Ricardo a commencé sa carrière il y a plus de 40 ans, mais a été forcé de renoncer à la scène à cause d’ennuis de santé. Il s’est alors reconverti dans l’écriture et la production de spectacles. Il fait aujourd’hui partie des figures majeures de la scène comique cubaine. Vous ne trouverez pas de meilleur interlocuteur si vous souhaitez comprendre l’histoire de la comédie cubaine, bien souvent liée aux difficultés économiques qu’a connues le pays.

« Imagine un hôtel ayant deux magnifiques piscines », avance Ricardo pour que je saisisse plus précisément ce qui fait toute la particularité de Cuba depuis 50 ans. « Le gérant dit à un client : “Regardez un peu ces somptueuses piscines.” »

« Le client répond : “Oui, elles sont bien belles mais elles sont vides.” »

« Effectivement, nous n’avons pas d’eau, mais ce sont de belles piscines. »

« Oui, mais elles sont vides. À quoi servent-elles ? »

« On les remplit de terre, et on y plante des arbres. »

Ricardo éclate alors de rire.

« Voilà comment les choses se passent dans ce pays, dit-il. C’est totalement absurde. »

Ricardo Isidron

L’histoire de la comédie cubaine remonte aux années 1800, lorsque des troupes théâtrales espagnoles ont débarqué à Cuba pour effectuer des représentations à La Havane. Sous le régime de Batista, le crime organisé américain a fait de La Havane le Las Vegas des Caraïbes ; les humoristes américains, à l’image de Jerry Lewis, jouaient souvent dans les casinos du pays. Après la révolution de 1959, la comédie cubaine a radicalement changé. Très peu de temps après l’arrivée au pouvoir de Fidel Castro, Leopoldo Fernández – un humoriste à qui l’on doit la création d’une émission radiophonique très populaire intitulée La tremenda corte – a été ostracisé après avoir de nouveau interprété l’un de ses personnages favoris, Pototo, au cours d’un sketch. Dans celui-ci, il employait la feinte cubaine classique en se moquant de Castro de manière détournée – ce qui n’a absolument pas plu au nouveau régime et a poussé Fernández à rejoindre le Mexique.

Selon les dires de Ricardo Isidron, l’année 1991 a marqué le renouveau de la scène comique cubaine avec le triomphe d’Álvarez Guedes et de son humour pince-sans-rire.

Du fait de la politique en place à La Havane et des relations avec Washington, les humoristes cubains n’ont pas eu accès au territoire américain pour se faire mieux connaître du monde et s’inspirer des grands showmen du XXe siècle.

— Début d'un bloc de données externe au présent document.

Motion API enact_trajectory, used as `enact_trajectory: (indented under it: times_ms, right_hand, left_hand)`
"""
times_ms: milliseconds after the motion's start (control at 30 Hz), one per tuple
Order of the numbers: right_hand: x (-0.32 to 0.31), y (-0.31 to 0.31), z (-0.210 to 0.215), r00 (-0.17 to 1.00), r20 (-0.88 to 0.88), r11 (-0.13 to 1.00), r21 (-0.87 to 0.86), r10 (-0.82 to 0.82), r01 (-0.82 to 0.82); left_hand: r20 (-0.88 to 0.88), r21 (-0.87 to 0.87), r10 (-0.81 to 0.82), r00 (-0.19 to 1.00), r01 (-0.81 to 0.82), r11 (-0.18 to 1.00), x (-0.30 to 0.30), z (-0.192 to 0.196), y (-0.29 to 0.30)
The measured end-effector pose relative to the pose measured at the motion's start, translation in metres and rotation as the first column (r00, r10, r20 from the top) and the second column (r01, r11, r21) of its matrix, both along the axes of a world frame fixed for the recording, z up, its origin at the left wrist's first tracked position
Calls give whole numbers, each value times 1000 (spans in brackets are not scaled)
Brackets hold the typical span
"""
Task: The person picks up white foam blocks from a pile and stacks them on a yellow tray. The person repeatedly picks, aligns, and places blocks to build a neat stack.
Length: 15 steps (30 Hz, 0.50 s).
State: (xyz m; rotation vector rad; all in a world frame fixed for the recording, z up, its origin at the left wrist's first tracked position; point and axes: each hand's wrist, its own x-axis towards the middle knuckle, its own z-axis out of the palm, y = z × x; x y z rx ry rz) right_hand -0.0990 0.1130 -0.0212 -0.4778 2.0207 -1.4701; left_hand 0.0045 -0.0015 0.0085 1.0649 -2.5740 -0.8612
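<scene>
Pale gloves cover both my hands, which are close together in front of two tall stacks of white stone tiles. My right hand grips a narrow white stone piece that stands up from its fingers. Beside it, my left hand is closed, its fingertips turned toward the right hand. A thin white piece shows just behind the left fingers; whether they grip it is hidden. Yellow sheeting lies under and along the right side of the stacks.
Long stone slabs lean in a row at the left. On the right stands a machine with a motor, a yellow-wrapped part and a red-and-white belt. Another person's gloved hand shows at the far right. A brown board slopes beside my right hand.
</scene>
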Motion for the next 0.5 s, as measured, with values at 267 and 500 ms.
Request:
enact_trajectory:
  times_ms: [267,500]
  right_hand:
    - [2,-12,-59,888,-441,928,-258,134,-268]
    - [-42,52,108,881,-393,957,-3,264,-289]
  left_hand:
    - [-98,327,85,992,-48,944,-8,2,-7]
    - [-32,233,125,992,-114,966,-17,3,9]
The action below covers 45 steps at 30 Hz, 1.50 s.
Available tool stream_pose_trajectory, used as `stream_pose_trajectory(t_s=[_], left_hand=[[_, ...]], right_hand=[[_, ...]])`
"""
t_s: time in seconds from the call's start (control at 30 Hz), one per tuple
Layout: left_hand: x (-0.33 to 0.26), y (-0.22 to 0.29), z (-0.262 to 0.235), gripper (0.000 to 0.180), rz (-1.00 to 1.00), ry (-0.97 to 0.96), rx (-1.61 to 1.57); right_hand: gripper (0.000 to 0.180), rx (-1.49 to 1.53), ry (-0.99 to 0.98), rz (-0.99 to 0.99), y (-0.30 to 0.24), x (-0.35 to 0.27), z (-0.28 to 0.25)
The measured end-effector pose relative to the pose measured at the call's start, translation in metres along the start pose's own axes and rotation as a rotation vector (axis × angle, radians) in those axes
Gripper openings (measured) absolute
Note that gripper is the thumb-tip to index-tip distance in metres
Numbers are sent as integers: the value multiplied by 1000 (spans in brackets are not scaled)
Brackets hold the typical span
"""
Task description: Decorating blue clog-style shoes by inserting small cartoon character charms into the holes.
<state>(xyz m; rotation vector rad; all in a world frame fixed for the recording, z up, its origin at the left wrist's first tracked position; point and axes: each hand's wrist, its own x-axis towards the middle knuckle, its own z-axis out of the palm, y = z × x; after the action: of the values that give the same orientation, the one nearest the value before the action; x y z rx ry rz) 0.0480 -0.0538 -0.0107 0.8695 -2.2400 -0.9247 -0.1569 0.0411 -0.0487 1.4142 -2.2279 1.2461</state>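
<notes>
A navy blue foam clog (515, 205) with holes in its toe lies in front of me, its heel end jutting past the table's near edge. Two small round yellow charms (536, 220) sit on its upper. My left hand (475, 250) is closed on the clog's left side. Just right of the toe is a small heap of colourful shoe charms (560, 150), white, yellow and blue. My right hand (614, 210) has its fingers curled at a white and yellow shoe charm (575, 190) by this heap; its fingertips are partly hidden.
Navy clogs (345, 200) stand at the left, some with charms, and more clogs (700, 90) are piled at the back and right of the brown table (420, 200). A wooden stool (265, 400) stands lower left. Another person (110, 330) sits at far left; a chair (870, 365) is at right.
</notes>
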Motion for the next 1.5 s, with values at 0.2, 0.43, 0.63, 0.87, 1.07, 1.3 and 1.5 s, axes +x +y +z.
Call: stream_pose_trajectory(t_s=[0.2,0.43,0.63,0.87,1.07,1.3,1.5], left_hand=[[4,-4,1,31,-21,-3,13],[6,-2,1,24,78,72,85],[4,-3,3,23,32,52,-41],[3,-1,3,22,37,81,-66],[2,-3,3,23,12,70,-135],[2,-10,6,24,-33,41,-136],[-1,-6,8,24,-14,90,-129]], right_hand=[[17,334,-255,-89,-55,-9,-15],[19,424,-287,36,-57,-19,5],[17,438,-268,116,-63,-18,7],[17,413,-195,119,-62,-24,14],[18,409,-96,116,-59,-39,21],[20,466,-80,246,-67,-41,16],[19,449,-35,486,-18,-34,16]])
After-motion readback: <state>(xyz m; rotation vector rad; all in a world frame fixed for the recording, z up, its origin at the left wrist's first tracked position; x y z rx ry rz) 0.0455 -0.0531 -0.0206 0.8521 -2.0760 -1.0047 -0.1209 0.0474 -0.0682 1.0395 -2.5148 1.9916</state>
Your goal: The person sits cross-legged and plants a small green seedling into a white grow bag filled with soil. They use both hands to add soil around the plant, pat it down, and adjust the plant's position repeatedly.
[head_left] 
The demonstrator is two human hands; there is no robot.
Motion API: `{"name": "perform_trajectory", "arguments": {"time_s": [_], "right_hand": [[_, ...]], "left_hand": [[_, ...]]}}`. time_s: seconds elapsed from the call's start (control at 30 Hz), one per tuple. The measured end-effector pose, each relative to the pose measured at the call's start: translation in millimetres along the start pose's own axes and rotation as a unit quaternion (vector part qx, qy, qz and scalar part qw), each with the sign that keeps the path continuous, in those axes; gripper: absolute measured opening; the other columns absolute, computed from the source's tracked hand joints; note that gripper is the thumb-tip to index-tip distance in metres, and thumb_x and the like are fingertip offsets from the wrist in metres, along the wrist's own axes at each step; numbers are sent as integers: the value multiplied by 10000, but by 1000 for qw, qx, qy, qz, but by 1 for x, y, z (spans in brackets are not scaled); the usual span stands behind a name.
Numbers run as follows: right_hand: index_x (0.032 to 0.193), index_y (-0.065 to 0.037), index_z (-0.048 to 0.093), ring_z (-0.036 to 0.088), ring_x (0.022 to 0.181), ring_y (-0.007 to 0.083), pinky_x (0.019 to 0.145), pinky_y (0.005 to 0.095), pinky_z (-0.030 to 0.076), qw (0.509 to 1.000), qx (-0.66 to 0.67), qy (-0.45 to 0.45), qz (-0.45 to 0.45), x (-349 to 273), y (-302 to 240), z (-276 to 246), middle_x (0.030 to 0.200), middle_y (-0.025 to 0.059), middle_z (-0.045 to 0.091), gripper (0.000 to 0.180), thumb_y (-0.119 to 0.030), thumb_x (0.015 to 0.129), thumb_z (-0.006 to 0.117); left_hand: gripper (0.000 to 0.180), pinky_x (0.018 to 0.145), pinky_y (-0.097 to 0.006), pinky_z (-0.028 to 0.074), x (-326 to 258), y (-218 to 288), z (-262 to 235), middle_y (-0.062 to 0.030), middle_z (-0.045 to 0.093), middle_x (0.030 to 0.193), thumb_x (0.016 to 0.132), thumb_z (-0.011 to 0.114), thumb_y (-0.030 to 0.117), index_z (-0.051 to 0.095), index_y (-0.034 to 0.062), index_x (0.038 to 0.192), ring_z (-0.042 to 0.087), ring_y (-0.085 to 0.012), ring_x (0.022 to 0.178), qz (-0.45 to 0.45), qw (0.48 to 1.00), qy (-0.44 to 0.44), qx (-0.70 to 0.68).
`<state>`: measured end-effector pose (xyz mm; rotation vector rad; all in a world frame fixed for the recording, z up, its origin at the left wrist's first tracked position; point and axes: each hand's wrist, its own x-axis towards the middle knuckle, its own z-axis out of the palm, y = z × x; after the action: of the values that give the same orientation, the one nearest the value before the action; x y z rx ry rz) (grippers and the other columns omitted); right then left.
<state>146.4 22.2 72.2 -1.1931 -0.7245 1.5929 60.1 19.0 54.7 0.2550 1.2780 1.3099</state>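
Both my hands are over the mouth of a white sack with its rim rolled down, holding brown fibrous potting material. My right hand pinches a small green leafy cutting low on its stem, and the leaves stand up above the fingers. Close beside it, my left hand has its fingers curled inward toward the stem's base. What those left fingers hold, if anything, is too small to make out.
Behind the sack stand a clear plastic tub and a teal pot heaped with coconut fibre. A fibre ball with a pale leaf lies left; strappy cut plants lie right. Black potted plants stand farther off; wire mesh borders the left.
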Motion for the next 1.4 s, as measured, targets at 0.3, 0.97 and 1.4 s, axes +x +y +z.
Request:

Logiquement, ils ont puisé leur inspiration dans l’histoire de l’humour cubain et d’autres pays hispanophones. L’humoriste dominicain Julio Sabala, spécialisé dans les imitations musicales, a eu une influence capitale sur la scène cubaine contemporaine.

En 2017, les spécialistes s’accordent à dire que le dénommé Panfilo domine la scène humoristique cubaine, grâce notamment à ses vidéos cocasses réalisées en compagnie de Barack Obama lorsque ce dernier s’était rendu à Cuba pour une visite historique en 2016. Ricardo Isidron ne manque pas de rappeler que les sketchs dans lesquels figure l’ancien président américain, pourtant populaires, ont été retirés de YouTube quelques jours après leur publication à cause de la censure du gouvernement.

Le stand-up cubain a pourtant toujours été très conciliant envers les hommes politiques – du moins, en public. Vous n’assisterez jamais à un spectacle anti-Trump à Cuba, par exemple. « Néanmoins, de nombreux humoristes font des imitations et s’expriment bien souvent à travers ce canal », tempère Ricardo.

George Smilovici

George Smilovici se pavane dans les rues de La Havane comme s’il était le maire du quartier. Il s’arrête pour embrasser les femmes sur la joue, discuter, faire des signes de la main et lancer des « hola » à tous les passants.

« Je me sens chez moi ici », me confirme-t-il.

George, né à Cuba de parents immigrés roumains de confession juive, se produit en Australie une moitié de l’année et passe la seconde moitié à Cuba, où il enregistre des chansons cubaines avec son orchestre, Frente Caliente.

« Ici, les comiques sont respectés car ils ont les couilles de se présenter sur scène, me précise George. Le public respecte ceux qui montent sur scène pour divulguer la vérité. Voilà l’essence même de la comédie – faire éclater des bulles. »

« Ici, les pauvres souffrent davantage, et ils ont besoin de rire. » – George Smilovici

D’après George, la clé pour toucher le public cubain est de se donner corps et âme à son auditoire.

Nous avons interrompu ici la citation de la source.